WyoDoug
Well-known member
When making chef salad with wild game meat, I use 3/8 grind and grind the meat only once, no fat added. Cook the meat in a skillet ahead of time, seasoned with kosher salt and coarse grind pepper.
Ingredients
Ingredients
- 1 1/2 pounds Romaine lettuce (you can use iceberg, but I use Romaine because my wife can't handle iceberg)
- Kosher salt and freshly ground black pepper
- 1 cup dressing of your choice, such as shallot or herb vinaigrette, ranch, or blue cheese. My wife likes ranch and I like blue cheese and both are great for this)

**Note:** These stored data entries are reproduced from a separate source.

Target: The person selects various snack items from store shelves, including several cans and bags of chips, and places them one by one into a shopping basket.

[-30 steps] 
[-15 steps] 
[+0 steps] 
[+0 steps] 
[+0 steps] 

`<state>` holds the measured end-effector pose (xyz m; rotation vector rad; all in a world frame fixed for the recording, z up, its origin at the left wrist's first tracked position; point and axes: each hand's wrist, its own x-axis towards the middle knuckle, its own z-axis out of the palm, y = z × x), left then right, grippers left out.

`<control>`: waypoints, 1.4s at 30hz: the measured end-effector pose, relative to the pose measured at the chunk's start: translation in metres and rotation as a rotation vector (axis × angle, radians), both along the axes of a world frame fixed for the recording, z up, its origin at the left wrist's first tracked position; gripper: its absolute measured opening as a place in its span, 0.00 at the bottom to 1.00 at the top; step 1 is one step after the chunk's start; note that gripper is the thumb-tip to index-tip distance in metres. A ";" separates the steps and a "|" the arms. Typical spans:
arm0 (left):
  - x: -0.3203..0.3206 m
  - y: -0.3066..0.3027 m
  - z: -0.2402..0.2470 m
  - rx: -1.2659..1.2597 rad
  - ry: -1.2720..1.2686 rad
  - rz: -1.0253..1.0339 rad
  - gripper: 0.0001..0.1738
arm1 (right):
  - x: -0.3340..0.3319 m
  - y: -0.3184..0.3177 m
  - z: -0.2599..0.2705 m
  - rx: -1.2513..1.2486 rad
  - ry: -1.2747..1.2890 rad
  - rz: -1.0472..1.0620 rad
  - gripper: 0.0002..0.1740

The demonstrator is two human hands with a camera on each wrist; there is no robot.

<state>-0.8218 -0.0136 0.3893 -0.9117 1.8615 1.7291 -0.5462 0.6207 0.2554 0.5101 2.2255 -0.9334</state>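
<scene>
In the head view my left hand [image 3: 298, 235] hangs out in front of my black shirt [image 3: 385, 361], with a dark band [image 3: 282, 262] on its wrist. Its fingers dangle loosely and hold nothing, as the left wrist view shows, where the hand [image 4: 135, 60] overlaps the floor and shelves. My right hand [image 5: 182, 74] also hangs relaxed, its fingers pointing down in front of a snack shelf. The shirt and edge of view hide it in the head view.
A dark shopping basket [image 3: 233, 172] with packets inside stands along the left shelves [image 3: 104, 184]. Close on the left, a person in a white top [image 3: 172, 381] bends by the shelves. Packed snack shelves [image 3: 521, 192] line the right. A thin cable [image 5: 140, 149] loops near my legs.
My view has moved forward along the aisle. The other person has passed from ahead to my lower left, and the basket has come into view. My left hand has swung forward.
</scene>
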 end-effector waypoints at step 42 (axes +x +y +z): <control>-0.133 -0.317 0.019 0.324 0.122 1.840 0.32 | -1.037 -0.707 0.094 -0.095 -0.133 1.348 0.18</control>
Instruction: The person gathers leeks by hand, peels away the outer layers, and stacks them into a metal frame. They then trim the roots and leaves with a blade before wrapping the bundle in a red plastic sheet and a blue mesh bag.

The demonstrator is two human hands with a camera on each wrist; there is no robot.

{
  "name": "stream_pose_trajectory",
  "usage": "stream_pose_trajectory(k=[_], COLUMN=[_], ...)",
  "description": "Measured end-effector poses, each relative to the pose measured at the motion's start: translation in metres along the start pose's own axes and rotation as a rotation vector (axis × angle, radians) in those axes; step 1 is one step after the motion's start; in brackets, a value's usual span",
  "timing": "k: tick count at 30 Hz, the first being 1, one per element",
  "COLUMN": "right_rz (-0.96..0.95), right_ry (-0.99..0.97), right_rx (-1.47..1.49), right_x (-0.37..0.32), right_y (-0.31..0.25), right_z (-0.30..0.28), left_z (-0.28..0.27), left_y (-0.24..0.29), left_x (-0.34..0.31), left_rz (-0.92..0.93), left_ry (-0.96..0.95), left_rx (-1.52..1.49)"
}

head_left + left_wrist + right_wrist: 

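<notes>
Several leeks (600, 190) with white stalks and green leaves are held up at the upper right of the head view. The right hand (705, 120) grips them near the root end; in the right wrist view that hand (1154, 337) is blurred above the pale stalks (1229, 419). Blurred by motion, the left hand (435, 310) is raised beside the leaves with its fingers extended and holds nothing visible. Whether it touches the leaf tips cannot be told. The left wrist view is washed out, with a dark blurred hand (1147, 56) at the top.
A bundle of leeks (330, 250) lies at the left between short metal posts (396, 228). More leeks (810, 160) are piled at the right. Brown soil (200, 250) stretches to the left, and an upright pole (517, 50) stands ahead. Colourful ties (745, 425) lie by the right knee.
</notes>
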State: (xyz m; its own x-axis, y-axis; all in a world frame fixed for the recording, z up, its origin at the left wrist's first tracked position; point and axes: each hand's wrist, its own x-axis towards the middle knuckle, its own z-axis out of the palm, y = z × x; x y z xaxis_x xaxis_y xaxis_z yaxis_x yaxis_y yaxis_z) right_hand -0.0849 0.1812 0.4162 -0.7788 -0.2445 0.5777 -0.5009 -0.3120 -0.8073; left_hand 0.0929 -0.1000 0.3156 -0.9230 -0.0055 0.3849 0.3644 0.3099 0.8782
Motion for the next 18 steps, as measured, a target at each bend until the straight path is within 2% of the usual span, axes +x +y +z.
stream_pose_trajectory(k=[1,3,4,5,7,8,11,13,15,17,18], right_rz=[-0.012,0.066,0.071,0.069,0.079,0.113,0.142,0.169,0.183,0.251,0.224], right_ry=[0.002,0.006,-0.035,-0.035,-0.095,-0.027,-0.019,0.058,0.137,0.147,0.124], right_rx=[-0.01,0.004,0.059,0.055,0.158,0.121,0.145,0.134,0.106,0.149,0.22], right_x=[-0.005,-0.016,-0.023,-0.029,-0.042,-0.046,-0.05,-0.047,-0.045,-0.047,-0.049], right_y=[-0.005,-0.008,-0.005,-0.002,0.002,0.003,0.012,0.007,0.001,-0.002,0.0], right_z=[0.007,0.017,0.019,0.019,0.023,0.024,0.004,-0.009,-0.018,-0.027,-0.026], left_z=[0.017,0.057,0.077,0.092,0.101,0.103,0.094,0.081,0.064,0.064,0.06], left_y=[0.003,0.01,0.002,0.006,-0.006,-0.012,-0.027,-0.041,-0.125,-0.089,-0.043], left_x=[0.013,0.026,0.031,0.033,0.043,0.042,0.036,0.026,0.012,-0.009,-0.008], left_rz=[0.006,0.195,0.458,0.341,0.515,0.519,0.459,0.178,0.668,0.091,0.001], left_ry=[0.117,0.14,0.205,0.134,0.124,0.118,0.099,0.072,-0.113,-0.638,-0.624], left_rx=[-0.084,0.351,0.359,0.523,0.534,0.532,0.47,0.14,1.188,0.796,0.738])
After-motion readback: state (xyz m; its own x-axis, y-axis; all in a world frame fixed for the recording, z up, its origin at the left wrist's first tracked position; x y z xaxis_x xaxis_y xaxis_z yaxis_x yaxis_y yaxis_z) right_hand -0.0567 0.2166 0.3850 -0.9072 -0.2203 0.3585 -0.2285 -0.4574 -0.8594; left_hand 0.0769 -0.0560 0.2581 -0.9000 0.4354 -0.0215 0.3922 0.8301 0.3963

- 4 ounces cheddar coarse shredded
- 4 ounces cooked ground meat, coarse ground
- 2 hard-cooked eggs, shelled, cut into wedges
- 1 ripe Hass avocado, diced
- 16 vine-ripened cherry or grape tomatoes, halved
- 2 sweet cucumbers, sliced
- 1 can sliced black olives
- 1 small (1 - 1 1/2 pound) pkg sliced mushrooms
- 1 cup toasted croutons
- Tear the lettuce into bite-sized pieces and put into a large mixing bowl. Season with salt and pepper to taste.
- Add the cheese, meat, eggs, and avocado, like the spokes of a wheel, on top of each salad. Scatter the tomatoes, cucumbers, olives and mushrooms and mix until evenly distributed.
- Serve and pass the remaining dressing at the table.